The best evidence of that is that all of us actually did acquire the information and evidence necessary to oppose a lot of what was going on. All the stuff you mentioned in your post is knowledge you acquired through "the press". Really, the problem isn't that we can't get access to information -- the problem is that there is so much information available out there in the press/media that it can be very difficult to locate and discern the "good stuff".
Nope. I didn't acquire my information through the press. After reading the article in
Nature, a paywall journal under ordinary circumstances, I searched medical journals. Peer reviewed papers of generally limited scope in ordinary circumstances, targeting specific audiences in the medical field and specialties, mainly used to either convey findings of studies conducted or to keep afloat in a 'publish or perish' university environment.
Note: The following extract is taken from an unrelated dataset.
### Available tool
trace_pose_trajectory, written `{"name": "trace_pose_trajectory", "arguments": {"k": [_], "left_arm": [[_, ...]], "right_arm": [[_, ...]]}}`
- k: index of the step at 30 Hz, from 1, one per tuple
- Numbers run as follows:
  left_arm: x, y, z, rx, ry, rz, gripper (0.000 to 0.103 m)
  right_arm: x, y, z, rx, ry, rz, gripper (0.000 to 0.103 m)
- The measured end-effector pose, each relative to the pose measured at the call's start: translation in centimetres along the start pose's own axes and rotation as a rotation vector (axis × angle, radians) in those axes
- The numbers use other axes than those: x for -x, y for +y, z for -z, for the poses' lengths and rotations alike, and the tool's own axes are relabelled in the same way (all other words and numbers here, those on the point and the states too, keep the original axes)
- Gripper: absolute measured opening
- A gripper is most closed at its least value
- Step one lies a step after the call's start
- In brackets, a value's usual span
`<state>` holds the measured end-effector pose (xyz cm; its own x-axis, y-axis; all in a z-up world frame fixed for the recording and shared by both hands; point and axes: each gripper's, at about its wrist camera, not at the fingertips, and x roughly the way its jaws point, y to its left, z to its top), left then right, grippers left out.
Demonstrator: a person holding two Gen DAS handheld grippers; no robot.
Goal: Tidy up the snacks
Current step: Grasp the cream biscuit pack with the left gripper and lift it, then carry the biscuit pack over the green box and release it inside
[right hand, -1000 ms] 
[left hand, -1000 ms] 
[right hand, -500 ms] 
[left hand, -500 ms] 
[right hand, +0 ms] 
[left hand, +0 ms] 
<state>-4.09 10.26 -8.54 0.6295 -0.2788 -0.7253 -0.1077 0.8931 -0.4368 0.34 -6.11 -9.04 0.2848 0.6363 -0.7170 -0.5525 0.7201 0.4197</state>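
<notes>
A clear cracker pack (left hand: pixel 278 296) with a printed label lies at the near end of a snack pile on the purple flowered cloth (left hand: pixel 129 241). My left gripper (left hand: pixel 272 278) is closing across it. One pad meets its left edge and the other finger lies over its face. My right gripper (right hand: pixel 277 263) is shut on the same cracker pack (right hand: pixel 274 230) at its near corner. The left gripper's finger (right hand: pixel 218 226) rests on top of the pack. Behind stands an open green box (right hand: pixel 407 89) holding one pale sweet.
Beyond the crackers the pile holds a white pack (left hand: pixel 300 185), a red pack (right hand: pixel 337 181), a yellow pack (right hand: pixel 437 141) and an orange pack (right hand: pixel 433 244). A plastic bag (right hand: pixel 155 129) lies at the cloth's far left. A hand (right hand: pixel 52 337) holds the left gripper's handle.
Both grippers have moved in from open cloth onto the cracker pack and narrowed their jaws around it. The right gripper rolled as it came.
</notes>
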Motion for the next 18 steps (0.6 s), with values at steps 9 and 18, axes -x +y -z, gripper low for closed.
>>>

I did not rely on the WSJ (don't have a subscription), NYT, WaPo, ABCNNBCBS or FOX (except to tell me what I should be looking for as they denied it).
Generally, it took a bit of finagling to find the same peer-reviewed study results that were not behind a paywall (Elsevier, for one, controls access to an awful lot of scientific information, and for just 39.95, you, too can read the article, or log in with your institutional account).
As for generally available media, however, the vast majority of that is controlled by relatively few corporations. Rather than reproduce the content of the Wiki article on that, I will just post this link.
https://en.wikipedia.org/wiki/Media_cross-ownership_in_the_United_States Consider that most news stories which are not local originate with the wire services, AP and Reuters being the dominant two. Which is why virtually any newspaper or local TV station will have the same story, same sources, same spin, and yes, the same buzzwords. "an obvious threat to our democracy" being a favorite.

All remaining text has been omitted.